The Polka Grammy Is No More

I was hoping for an Accordion Awareness Month filled with only positive stories; unfortunately, the National Academy of Recording Arts and Sciences had other ideas. Yesterday the Academy announced the elimination of the polka category from the Grammy Awards, wiping out one of polka’s few remaining venues for national exposure. Carl Finch, leader and accordionist for two-time Grammy winner Brave Combo, was understandably disappointed:

“It’s devastating… Polka is so misunderstood, you know, the butt of jokes. Having a polka category was the most important step to legitimacy that we could ever hope to achieve. To have that taken away, it’s like it was all for nothing.”

According to the Academy, the polka category was removed “to ensure the awards process remains representative of the current musical landscape.” One official cited the declining number of entries (only 20 in 2006) as a deciding factor. That only five artists had won the award in its 24 years — including 18-time winner Jimmy Sturr — made the category appear even less competitive.

This is definitely tough news for the polka community, especially for those bands who enjoyed media attention at Grammy time. But ultimately, I don’t think there are any polka fans who love the music any less today than they did yesterday, and I doubt this will stop any of the hard-working polka bands who fill dance floors across the country from doing what they love most.


  1. sad day.

  2. I had no idea only 5 artists have won the Polka category in 24 years at the Grammys. No wonder it’s being eliminated. What that statistic suggests is that new players are not emerging, the system may even be favoring veteran players, the music has seen little or no attractive innovation and — for sure — the music is not appealing enough to many folks outside the polka community. Traditional polka music is quite pure, uncomplicated, and usually tied to ethnic roots, so where and how could it re-emerge on big stages such as the Grammys? Rock and roll evolves, and so does hip-hop, and jazz, and country, and musicals. Can polka music evolve? Should it evolve? Some types of “old” music get resurrected again and again…like swing music, dixieland, the entire classical repertoire, the big band era, early rock and roll, folk music, early country music, blue grass, etc. Why not polka music too? How can it re-emerge as young, sexy, nostaligic, attractive, and fun? Any ideas out there?

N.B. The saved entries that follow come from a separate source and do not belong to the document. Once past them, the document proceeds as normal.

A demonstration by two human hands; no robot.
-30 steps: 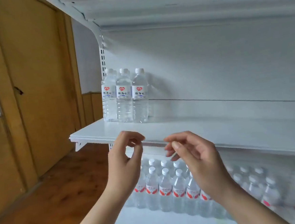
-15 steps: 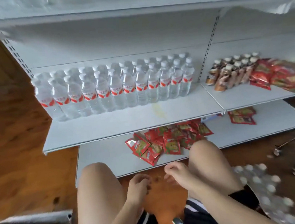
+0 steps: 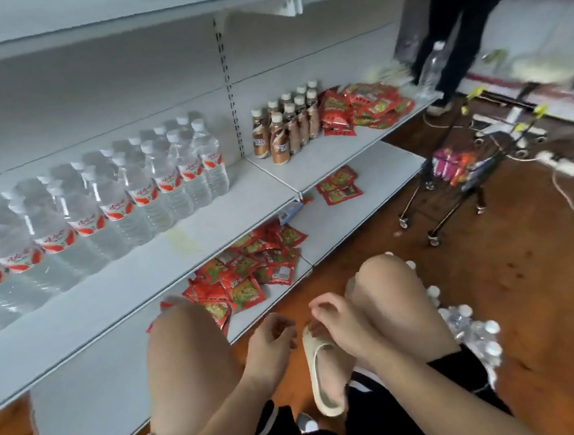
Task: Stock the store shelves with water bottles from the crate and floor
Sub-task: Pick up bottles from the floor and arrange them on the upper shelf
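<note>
Your left hand (image 3: 271, 345) and right hand (image 3: 342, 326) hang between your knees (image 3: 186, 355), fingers loosely curled, empty; water bottles (image 3: 133, 198) shelved.

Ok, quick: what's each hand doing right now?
Left hand: open, fingers loosely curled, holding nothing.
Right hand: open, fingers loosely curled, holding nothing.

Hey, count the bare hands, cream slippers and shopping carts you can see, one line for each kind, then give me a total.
Hands: 2 (left hand, right hand)
Cream slipper: 1
Shopping cart: 1
Total: 4
</note>
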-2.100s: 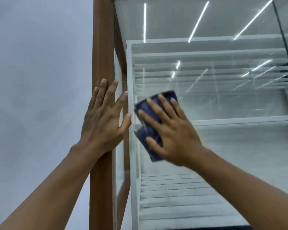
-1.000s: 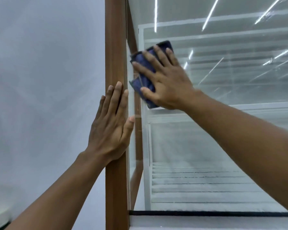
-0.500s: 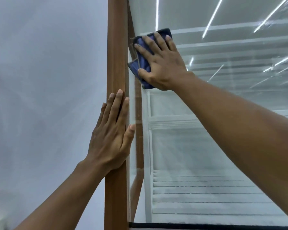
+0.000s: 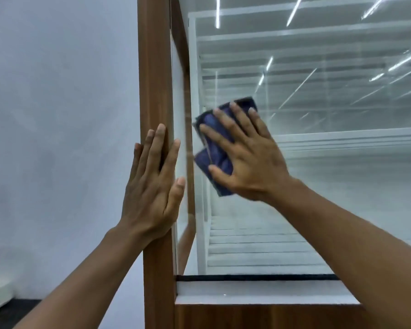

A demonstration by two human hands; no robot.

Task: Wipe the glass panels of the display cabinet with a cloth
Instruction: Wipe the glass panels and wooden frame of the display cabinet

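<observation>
**Blue cloth pressed on front glass, left hand flat on corner post**

The dark blue cloth (image 4: 215, 157) is folded and lies flat against the front glass panel (image 4: 330, 191) of the display cabinet. It sits in the left part of the panel, about mid-height, close to the corner but not touching the frame. The right hand (image 4: 249, 160) covers most of it. The fingers (image 4: 226, 134) are straight and spread, and with the thumb on the lower edge they press the cloth to the glass without curling round it. The edges of the hand and cloth are slightly blurred.

The left hand (image 4: 152, 188) is relaxed and holds nothing. Its palm and straight fingers lie flat on the brown wooden corner post (image 4: 153, 67), and the thumb reaches over the post's right edge onto the side glass (image 4: 179, 96). The two hands are near each other but apart.

Behind the front glass are white slatted shelves (image 4: 259, 248) and a white inner frame (image 4: 201, 233). Long streaks of light (image 4: 294, 10) reflect in the upper part of the panel. A black strip (image 4: 252, 278) runs along the bottom edge of the glass. Below it is a white ledge (image 4: 259, 293), then the brown wooden base (image 4: 259, 317). A plain pale wall (image 4: 57, 91) fills the left side. In the bottom left corner there is a dark floor (image 4: 14, 312) and a white object too cut off to identify.
</observation>
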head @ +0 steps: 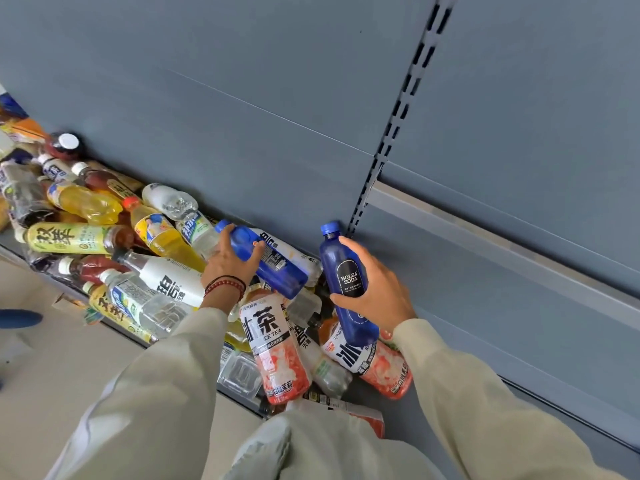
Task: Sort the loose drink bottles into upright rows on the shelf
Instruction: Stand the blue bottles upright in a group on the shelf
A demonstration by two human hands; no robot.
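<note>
Both hands loaded! The Bolsa Soda bottle (348,285) is up off the pile (145,296), cap toward the back panel (242,98) and tilted only a little. The right hand (381,292) is wrapped round its middle, just beside the bare stretch of shelf (467,306). The left hand (232,263) curls over the shoulder of a second blue bottle (277,268), which lies on its side atop the pile.

My call: this is the pick-and-place step for the blues. Best play is to set the soda down base first, tight to the back panel, so the row has something to build against. Then stand the second one right beside it. Lift that one cleanly, because the neighbours under it look ready to roll.

The count: two blue bottles, both in hand. Two pink ice tea bottles (273,355) in plain sight, perhaps a third half hidden at the lower edge. Two yellow drinks (86,204) and two green-label teas (69,237). The rest overlap too much to tally.
</note>
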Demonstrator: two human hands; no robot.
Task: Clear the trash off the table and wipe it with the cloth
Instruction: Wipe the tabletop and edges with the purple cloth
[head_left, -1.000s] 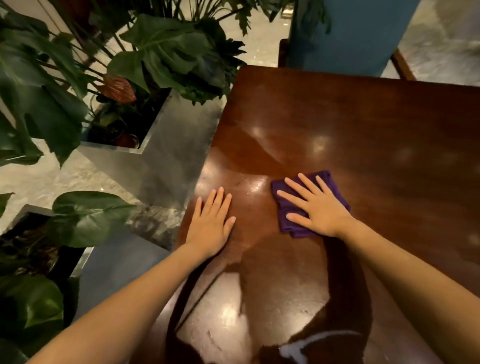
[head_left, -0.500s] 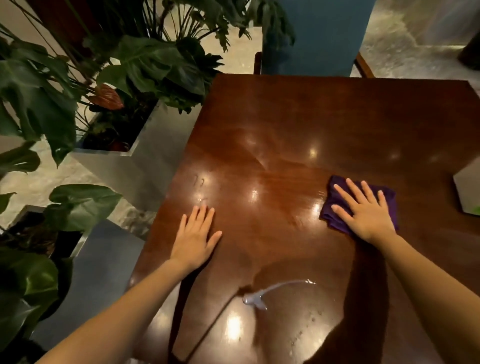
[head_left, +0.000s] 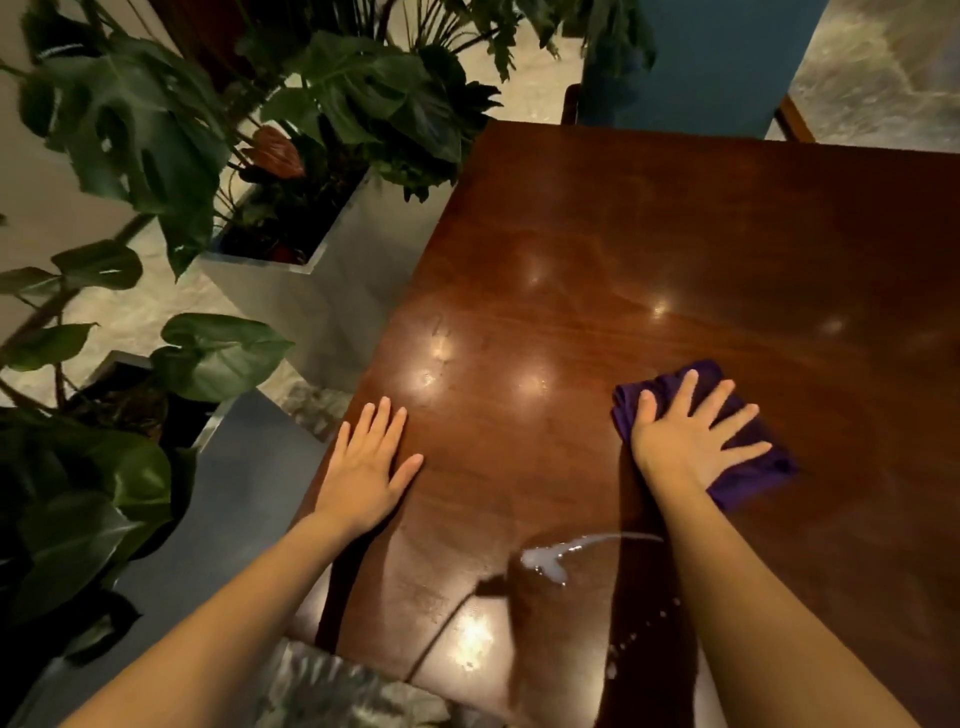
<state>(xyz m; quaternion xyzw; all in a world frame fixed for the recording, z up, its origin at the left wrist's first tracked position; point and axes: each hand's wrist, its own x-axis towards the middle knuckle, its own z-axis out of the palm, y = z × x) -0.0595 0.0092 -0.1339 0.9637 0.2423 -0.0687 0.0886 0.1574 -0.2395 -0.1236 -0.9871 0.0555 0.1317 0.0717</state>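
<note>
A dark polished wooden table (head_left: 649, 249) fills the right of the head view. My right hand (head_left: 685, 441) lies flat with spread fingers on a folded purple cloth (head_left: 748, 473), pressing it to the tabletop right of centre. My left hand (head_left: 369, 462) rests flat on the bare wood near the table's left edge, fingers together and holding nothing. A small whitish wet streak (head_left: 550, 558) lies on the wood between my forearms, near the front edge. I see no trash on the table.
Metal planters (head_left: 311, 306) with large green leaves (head_left: 140, 130) stand close along the table's left side. A teal chair back (head_left: 711, 62) stands at the far edge. Marble floor shows at the top right and below the table's near corner.
My right hand has slid the cloth from left of centre toward the right and slightly nearer. My left hand has stayed planted on the wood. The view has shifted, bringing the wet streak into sight.
</note>
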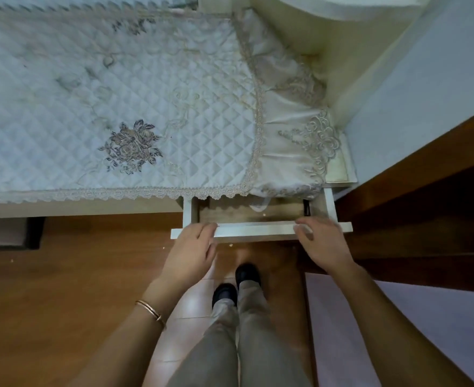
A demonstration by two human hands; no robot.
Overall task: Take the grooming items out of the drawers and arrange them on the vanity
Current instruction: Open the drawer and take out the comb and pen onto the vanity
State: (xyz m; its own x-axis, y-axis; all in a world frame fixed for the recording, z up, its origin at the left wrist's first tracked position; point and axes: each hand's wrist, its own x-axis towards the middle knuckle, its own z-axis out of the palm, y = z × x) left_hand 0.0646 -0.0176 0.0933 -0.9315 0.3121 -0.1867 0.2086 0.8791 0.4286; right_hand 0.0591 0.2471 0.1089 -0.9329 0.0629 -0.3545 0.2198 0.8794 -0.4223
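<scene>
A cream drawer (258,228) stands partly pulled out of the vanity (90,209), below its right end. My left hand (191,247) rests on the left part of the drawer's front edge, fingers fairly straight. My right hand (320,241) lies on the right part of that edge, fingers bent over it. Inside the drawer I see a bare wooden bottom, a pale comb (259,203) under the lace and a small dark item (306,208) in the right corner. The rest of the drawer is hidden under the top.
A quilted white cloth (118,107) with embroidered flowers and a lace edge covers the vanity top. A ruffled lace piece (294,141) hangs over its right end. A pale wall and dark wooden furniture (425,191) stand close on the right. My feet (235,286) are on the tiled floor below.
</scene>
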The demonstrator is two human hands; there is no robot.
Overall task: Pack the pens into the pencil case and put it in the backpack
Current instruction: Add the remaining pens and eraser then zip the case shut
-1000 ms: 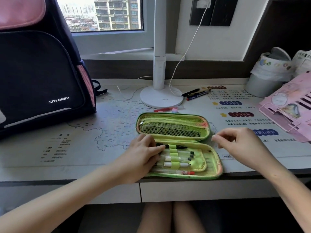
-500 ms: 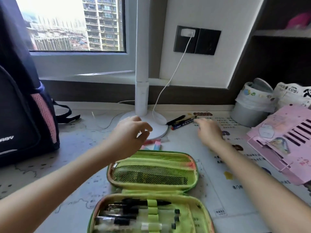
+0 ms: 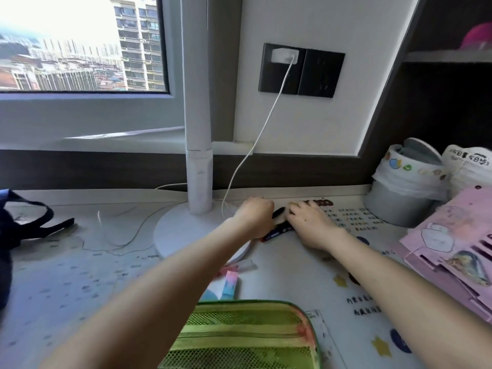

  3. It sure can evolve, I’ve heard plenty of awesome Polka music. But I don’t think it should have to. Fact is a lot of good things in the world have stereotypes tacked onto them. Polka music is equated with old tastes, wacky people, and “the establishment.” Which incidentally is all true, but what’s wrong with any of that?

  4. Great questions, Jack. Polka music may be due for its own revival and artists like Brave Combo, Polka Freak Out, Copper Box, LynnMarie, the Polkaholics, and others are already doing their part modernize and bring polka to younger audiences.

    I’m not sure the Grammy category was really helping; the fate of polka music will be determined in dance halls and festivals across the country, not in a meeting room at the Recording Academy.

  5. What’s this country coming to? This is American Roots Music. Preserve our precious Polka heritage!